▶ TRY IT: In exact form, set down only those lines of the material that run from its first line to the line with "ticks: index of", inclusive.

▶ GIVEN DATA:
----
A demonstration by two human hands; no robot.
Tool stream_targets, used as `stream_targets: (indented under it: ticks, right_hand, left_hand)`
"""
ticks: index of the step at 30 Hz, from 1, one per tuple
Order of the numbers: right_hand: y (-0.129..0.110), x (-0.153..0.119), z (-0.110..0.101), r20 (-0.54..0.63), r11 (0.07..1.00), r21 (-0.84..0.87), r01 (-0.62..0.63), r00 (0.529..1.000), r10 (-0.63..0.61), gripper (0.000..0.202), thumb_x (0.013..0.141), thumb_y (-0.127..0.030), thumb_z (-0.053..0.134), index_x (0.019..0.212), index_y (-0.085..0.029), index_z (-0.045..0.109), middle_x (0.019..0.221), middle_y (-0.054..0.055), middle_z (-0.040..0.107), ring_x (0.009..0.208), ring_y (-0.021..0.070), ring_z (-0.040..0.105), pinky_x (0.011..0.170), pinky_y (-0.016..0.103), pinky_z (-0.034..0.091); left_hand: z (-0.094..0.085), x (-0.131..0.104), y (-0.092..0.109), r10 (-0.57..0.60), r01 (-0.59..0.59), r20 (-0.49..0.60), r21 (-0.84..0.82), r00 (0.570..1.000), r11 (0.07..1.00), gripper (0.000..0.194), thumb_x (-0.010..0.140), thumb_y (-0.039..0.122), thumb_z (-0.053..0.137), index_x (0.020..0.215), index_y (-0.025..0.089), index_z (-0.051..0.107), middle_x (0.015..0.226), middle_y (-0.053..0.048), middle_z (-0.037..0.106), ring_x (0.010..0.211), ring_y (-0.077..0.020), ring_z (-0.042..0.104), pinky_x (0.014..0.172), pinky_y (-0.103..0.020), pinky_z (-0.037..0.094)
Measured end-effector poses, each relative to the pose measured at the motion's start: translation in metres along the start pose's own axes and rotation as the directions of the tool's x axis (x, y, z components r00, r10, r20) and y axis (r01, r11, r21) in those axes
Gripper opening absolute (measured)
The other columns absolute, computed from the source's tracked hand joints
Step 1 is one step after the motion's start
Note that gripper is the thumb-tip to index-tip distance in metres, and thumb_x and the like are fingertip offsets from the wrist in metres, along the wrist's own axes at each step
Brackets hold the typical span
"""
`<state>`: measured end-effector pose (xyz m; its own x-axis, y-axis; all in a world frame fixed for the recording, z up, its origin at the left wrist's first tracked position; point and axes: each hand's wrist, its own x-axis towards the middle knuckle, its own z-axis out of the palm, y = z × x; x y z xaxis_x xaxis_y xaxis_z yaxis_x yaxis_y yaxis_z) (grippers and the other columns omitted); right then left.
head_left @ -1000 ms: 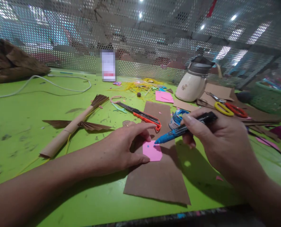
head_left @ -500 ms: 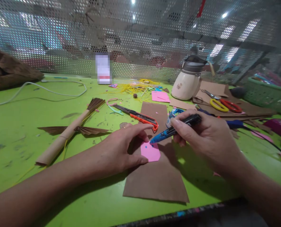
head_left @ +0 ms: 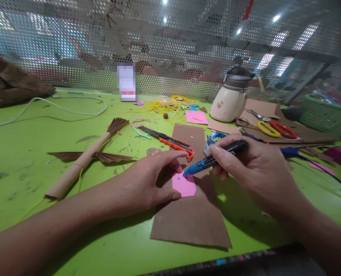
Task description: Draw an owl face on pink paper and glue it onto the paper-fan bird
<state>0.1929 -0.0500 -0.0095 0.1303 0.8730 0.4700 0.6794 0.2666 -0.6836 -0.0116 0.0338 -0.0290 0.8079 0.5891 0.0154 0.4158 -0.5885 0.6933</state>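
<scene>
A small pink paper piece (head_left: pixel 184 187) with blue marks lies on a long brown paper strip (head_left: pixel 191 226). My left hand (head_left: pixel 156 178) grips the pink piece by its left side, thumb at the lower edge and fingers at the upper one. In my right hand (head_left: pixel 251 168) is a blue marker (head_left: pixel 200 165), slanted, its tip at the top of the pink piece. Just beyond lies an orange box cutter (head_left: pixel 176 145), its handle over the brown strip. A blue-and-white roll or tub (head_left: pixel 213 142) is partly hidden behind the right hand.
Left on the green table (head_left: pixel 21 145) lies a brown paper tube figure (head_left: pixel 81 161) with pleated wings. Yellow shreds (head_left: pixel 161 107), a pink sheet (head_left: pixel 197 117) and a white flask (head_left: pixel 227 101) sit farther back. Scissors (head_left: pixel 274 127) and a green basket (head_left: pixel 325 113) are at right.
The whole view has shifted slightly. Both hands keep their hold, and the marker tip stays at nearly the same spot on the pink paper.
</scene>
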Motion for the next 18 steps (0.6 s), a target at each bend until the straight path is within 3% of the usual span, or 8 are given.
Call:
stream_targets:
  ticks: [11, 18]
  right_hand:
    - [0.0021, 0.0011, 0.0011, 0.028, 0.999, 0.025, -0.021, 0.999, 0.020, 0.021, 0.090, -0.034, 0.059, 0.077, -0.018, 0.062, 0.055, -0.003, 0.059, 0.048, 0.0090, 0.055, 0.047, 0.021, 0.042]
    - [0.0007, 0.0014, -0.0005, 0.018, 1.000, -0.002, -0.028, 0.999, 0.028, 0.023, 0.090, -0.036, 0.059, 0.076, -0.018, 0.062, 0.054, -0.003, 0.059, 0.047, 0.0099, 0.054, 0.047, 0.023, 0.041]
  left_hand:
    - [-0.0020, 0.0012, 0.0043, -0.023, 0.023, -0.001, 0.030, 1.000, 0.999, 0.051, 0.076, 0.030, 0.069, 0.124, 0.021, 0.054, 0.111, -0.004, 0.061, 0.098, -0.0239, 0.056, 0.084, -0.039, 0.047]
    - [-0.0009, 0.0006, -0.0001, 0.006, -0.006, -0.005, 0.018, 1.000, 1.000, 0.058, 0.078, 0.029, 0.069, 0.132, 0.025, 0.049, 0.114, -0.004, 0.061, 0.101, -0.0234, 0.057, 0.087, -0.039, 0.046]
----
▶ SOLUTION TO THE PROBLEM:
A demonstration by two human hands; no robot.
Tool stream_targets, used as `stream_targets: (indented under it: ticks, right_hand, left_hand)`
"""
ticks: index of the step at 30 Hz, from 1, one per tuple

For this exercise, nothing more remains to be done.